▶ **SOURCE DATA**:
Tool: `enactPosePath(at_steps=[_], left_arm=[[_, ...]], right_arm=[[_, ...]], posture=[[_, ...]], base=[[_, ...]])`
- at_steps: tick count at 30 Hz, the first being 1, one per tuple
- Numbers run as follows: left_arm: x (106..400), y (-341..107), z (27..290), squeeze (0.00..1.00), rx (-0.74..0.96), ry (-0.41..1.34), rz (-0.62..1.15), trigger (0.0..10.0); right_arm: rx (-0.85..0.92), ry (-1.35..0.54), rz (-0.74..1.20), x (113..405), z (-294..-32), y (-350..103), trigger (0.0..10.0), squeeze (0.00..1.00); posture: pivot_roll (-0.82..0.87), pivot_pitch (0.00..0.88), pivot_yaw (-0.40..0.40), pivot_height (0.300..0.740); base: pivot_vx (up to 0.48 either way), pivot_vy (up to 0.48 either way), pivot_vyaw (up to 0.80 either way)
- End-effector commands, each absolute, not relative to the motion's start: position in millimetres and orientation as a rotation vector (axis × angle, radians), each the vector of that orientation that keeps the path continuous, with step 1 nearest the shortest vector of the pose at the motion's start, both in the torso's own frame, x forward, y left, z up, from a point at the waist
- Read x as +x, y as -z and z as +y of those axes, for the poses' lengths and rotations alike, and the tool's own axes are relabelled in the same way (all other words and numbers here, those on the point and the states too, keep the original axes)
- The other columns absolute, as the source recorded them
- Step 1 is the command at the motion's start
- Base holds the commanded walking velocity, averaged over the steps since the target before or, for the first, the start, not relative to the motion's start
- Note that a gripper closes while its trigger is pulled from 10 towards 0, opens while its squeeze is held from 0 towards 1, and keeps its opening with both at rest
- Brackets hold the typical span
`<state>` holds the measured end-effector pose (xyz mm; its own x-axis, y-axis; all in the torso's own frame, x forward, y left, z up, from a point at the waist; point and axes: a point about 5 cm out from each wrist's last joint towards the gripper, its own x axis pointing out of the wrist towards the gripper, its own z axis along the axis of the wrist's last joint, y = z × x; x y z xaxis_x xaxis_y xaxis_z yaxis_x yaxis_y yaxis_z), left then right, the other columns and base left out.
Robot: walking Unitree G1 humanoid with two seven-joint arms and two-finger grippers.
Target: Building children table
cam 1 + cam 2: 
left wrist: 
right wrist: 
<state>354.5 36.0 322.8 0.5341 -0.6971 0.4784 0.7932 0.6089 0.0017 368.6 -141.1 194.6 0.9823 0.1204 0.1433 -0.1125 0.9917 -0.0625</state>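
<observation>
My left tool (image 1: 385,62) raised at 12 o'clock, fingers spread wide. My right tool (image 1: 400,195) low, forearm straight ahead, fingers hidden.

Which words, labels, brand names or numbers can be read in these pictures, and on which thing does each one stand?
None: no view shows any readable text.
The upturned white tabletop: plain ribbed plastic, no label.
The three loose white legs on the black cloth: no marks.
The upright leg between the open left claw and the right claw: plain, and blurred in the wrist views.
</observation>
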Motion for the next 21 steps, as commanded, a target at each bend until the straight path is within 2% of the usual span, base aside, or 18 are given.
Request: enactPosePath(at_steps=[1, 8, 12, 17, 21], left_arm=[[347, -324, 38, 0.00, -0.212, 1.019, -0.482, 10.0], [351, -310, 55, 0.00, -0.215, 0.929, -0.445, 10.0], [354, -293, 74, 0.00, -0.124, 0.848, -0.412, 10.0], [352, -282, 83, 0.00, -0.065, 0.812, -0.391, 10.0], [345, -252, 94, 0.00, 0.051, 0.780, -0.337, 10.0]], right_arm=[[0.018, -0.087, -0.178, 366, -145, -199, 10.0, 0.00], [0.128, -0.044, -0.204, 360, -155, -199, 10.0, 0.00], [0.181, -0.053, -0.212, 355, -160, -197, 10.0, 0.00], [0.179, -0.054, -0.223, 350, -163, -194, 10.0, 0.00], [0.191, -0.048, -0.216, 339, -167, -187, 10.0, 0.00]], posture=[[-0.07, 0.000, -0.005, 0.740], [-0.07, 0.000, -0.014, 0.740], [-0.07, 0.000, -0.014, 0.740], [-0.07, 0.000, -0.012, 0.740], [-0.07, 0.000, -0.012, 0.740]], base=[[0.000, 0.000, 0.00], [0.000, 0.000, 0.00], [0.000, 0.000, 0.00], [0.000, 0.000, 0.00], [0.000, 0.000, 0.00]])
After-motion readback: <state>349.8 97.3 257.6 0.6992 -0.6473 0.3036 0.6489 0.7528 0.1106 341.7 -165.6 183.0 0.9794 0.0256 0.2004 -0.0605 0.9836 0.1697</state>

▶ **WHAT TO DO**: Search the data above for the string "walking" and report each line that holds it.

▶ **YOUR RESPONSE**:
- Base holds the commanded walking velocity, averaged over the steps since the target before or, for the first, the start, not relative to the motion's start
Robot: walking Unitree G1 humanoid with two seven-joint arms and two-finger grippers.

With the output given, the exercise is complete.